Cannes favourite Hirokazu Kore-eda returns to the Croisette for the seventh time with Shoplifters, a quietly devastating portrayal of family and theft in contemporary Japan, and one of his best works of recent years.
The survival of families has been a constant concern for Kore-eda. Whether it’s the abandoned children of Nobody Knows, the generational shifts of Still Walking, or the jarring mixup of Like Father, Like Son, family is an emotive and fragile concept, vulnerable to the vagaries of economic hardship and social change. His latest film sees his focus as sharp as ever and his touch light but at the same time utterly profound.
A young boy Shota (Jyo Kairi) accompanies his father Osamu Shibata (Lily Franky) on a trip to the supermarket. With a series of diversions and hand signals, dad distracts the store staff or blocks their view while Shota gets the week’s shopping into his school bag. “I forgot the shampoo,” Shota says, but they’ll get it another day. It’s too cold to go back. It’s also too cold for a little girl (Miyu Sasaki) out on her balcony as her mother and father fight inside. Osamu takes pity on her and gives her some food and then takes her home. Here, she is accepted as his wife Nobuyo (Sakura Ando) discovers signs of abuse, and having stayed a few days the girl is renamed Rin. The subject of it potentially being a kidnapping comes up, but Osamu is fairly certain it can’t be a kidnapping if they haven’t asked for a ransom.
Rin joins a family that also includes teenager Aki (Mayu Matsuoka), who works at a peep show, and a grandma (Kirin Kiki). Their apartment is almost baroque in its clutter and cramped confusion. Although Osamu and Nobuyo both have half-hearted jobs, the main income derives from a series of scams. Everyone’s in on it. Even grandma is claiming her dead husband’s pension, stealing from the slot machines and sponging off her dead husband’s son from another marriage. Shota and Osamu soon introduce Rin into their stealing ways as news of a child’s abduction does the rounds and forces a quick haircut. The Shibatas fit into a long tradition of familial skullduggery familiar from British television: see Bread, Only Fools and Horses and Shameless.
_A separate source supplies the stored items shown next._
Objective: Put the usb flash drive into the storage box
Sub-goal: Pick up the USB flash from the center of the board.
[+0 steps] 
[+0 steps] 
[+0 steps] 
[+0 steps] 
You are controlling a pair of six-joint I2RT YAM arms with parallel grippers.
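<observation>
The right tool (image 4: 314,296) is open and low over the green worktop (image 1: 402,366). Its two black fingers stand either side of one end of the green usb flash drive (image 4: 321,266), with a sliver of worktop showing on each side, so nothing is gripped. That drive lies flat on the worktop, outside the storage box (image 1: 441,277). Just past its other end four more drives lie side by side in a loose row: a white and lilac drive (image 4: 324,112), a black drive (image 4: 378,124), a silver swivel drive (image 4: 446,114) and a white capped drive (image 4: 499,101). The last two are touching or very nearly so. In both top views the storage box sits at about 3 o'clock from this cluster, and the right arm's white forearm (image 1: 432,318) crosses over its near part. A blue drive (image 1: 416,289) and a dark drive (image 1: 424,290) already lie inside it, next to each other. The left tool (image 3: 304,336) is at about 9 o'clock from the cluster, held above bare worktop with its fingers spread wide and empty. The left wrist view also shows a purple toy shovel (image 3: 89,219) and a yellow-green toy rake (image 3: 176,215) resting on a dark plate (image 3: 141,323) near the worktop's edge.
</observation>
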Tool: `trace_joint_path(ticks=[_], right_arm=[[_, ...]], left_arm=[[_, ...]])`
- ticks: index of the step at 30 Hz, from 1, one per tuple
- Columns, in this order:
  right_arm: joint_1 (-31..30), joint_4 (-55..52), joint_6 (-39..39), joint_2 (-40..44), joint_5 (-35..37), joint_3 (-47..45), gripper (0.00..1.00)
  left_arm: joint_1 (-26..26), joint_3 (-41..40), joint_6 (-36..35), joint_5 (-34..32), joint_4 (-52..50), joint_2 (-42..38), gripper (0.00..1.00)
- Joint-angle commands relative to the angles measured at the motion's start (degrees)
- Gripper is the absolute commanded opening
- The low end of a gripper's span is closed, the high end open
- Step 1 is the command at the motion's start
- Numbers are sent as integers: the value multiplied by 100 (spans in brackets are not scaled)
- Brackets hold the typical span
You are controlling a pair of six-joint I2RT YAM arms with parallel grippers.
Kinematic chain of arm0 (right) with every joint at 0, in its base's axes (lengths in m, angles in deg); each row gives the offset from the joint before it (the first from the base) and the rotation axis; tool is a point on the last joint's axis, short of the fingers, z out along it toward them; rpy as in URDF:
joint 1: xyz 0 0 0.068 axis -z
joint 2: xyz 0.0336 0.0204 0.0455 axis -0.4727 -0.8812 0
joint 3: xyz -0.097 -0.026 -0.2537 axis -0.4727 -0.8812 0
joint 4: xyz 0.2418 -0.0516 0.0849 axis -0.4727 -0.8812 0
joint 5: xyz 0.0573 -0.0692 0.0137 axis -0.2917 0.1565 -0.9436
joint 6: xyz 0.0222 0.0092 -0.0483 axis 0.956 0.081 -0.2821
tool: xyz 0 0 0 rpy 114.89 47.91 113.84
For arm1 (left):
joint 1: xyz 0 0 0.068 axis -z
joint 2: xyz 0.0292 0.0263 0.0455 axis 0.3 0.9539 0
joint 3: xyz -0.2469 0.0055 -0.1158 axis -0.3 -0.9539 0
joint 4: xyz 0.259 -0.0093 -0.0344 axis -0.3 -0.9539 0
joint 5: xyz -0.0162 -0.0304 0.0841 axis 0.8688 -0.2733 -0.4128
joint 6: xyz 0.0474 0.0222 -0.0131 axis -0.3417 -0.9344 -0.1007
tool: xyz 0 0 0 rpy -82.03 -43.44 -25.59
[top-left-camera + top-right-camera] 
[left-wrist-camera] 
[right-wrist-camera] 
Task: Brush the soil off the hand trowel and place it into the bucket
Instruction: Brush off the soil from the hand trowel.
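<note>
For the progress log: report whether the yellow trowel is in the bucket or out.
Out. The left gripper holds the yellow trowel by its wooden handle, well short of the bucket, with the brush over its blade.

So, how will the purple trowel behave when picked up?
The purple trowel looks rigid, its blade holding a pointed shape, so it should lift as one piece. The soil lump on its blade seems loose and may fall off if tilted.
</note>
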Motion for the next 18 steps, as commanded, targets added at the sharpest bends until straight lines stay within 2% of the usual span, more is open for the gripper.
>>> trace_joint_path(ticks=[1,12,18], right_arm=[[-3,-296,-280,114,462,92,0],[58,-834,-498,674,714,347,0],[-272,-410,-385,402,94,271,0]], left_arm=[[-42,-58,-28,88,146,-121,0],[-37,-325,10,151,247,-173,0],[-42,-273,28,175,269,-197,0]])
Here, the twist is how much the family is in the usual sense of the word a family. It emerges that none of the relationships are what they appear and the ‘family’ is in fact a self-serving fiction, which can develop affection but whose real purpose is survival. But, then again, isn’t that just what a family is anyway? Kore-eda explores these questions with a slow, deliberate and damned near-perfect film. Without any showiness, cinematographer Ryuto Kondother frames shots of heartbreaking beauty such as Rin’s foot curling around a chair leg as she has her hair cut or the family gathering to look up at fireworks they can only hear.
The performances are peerless, with Lily Franky again exceptional as the ne’er-do-well father figure whose Fagan-esque tutelage seems inspired as much by childish exuberance as criminal inclinations. Stealing is fun. Sakura Ando, as his life partner, suggests a deeper more moral person: someone who knows she is wrong and tragically understands that a deserved emotional reckoning is coming. The children – as ever – provide such naturalistic performances, the word doesn’t even apply.
Seasons pass as they do in Kore-eda films – and in life. The cold realities of Japanese society are alluded to – the shift work and exploitation at the bottom of the ladder, the abuse of children by the traditional family, ignored by an indifferent society – but Kore-eda as much as his anti-heroes seems intent on providing a fictional space, a place of potential safety and respite. It’s a beautiful fantasy, but one that he is brave enough to concede can only ever be temporary.
The 71st Cannes Film Festival takes place from 8-19 May.